帝国データバンクが8日発表した1月の全国企業倒産集計によると倒産件数は前年同月比2.6%減の951件と2か月連続で減少した。震災復興需要の効果もあり、建設業が3か月連続で減少した。特に東北は同45.1%減と8か月連続で前年を下回った。

負債総額は同59.6%増の3983億7900万円と2か月連続で増加した。負債トップは、ゴルフ場経営の太平洋クラブ(東京都)で1260億円で、関連会社6社とあわせ負債総額全体の47.5%とほぼ半分を占めた。

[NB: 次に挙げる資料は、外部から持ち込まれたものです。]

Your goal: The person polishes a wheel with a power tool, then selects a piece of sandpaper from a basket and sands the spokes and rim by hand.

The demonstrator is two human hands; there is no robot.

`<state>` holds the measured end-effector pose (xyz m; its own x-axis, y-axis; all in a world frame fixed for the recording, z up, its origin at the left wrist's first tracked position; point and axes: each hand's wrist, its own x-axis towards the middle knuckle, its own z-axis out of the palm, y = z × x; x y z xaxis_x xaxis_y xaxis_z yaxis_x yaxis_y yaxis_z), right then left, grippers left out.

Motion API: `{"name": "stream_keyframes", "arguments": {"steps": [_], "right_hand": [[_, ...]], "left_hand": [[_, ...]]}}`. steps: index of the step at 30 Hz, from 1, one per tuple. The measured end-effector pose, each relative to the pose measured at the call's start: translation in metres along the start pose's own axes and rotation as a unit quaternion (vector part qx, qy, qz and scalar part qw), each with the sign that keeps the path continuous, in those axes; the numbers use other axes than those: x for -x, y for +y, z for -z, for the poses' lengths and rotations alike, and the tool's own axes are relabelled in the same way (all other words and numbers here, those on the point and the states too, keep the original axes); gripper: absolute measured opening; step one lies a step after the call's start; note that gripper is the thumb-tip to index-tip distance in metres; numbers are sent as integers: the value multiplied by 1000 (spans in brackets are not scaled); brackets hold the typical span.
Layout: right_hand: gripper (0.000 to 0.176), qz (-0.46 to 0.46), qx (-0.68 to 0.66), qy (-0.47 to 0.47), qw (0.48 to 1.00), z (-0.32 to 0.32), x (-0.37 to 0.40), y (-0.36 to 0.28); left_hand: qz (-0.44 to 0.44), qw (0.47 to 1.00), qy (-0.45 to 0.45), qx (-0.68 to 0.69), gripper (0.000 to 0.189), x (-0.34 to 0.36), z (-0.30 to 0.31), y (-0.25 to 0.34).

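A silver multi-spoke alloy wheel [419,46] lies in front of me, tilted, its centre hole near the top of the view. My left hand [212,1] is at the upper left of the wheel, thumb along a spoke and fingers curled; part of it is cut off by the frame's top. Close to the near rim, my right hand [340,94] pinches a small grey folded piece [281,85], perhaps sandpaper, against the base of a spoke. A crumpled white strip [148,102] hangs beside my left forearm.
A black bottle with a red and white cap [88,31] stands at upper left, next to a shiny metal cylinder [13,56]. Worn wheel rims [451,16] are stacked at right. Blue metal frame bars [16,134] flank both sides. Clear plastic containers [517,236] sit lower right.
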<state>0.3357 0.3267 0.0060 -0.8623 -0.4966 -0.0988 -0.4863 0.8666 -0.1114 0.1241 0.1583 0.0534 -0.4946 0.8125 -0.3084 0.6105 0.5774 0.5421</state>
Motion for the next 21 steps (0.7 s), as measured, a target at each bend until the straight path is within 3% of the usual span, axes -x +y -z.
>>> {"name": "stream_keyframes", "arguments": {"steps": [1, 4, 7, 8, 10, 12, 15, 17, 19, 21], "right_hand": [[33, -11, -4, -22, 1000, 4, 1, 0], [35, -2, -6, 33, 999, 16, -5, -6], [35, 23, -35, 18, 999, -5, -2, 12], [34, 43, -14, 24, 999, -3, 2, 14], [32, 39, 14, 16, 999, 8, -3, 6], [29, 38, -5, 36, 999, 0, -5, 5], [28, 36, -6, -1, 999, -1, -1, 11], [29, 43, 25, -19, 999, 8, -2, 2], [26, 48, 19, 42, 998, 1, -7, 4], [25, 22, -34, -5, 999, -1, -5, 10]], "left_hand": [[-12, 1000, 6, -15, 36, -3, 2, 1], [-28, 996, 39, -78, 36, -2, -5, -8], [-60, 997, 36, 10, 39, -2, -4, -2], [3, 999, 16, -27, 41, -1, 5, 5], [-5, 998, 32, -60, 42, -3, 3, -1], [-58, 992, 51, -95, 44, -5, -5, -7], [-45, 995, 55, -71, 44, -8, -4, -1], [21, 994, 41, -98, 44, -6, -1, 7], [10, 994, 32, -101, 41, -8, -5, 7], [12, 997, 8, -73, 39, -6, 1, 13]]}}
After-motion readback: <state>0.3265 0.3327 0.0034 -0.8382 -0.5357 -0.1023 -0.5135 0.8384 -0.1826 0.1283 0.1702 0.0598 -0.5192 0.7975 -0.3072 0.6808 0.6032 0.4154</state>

倒産の業種別に見ると、建設業、製造業など5業種で前年を下回った。一方で卸売業、サービス業の2業種は前年を上回った。

主因別の内訳を見ると「不況型倒産」の合計は790件となり、構成比は83.1%となり、32カ月連続で80%台の高水準となった。輸出不振や取引先の海外シフトによる受注減少などで「円高関連倒産」は11件判明した。「金融円滑化法利用後倒産」は32件で、5か月連続で月間最多を更新した。

負債額別では負債1000億円以上の超大型倒産が2011年8月以来、5か月ぶりに発生した。一方で負債5000万円未満の倒産は482件、構成比は50.7%を占めた。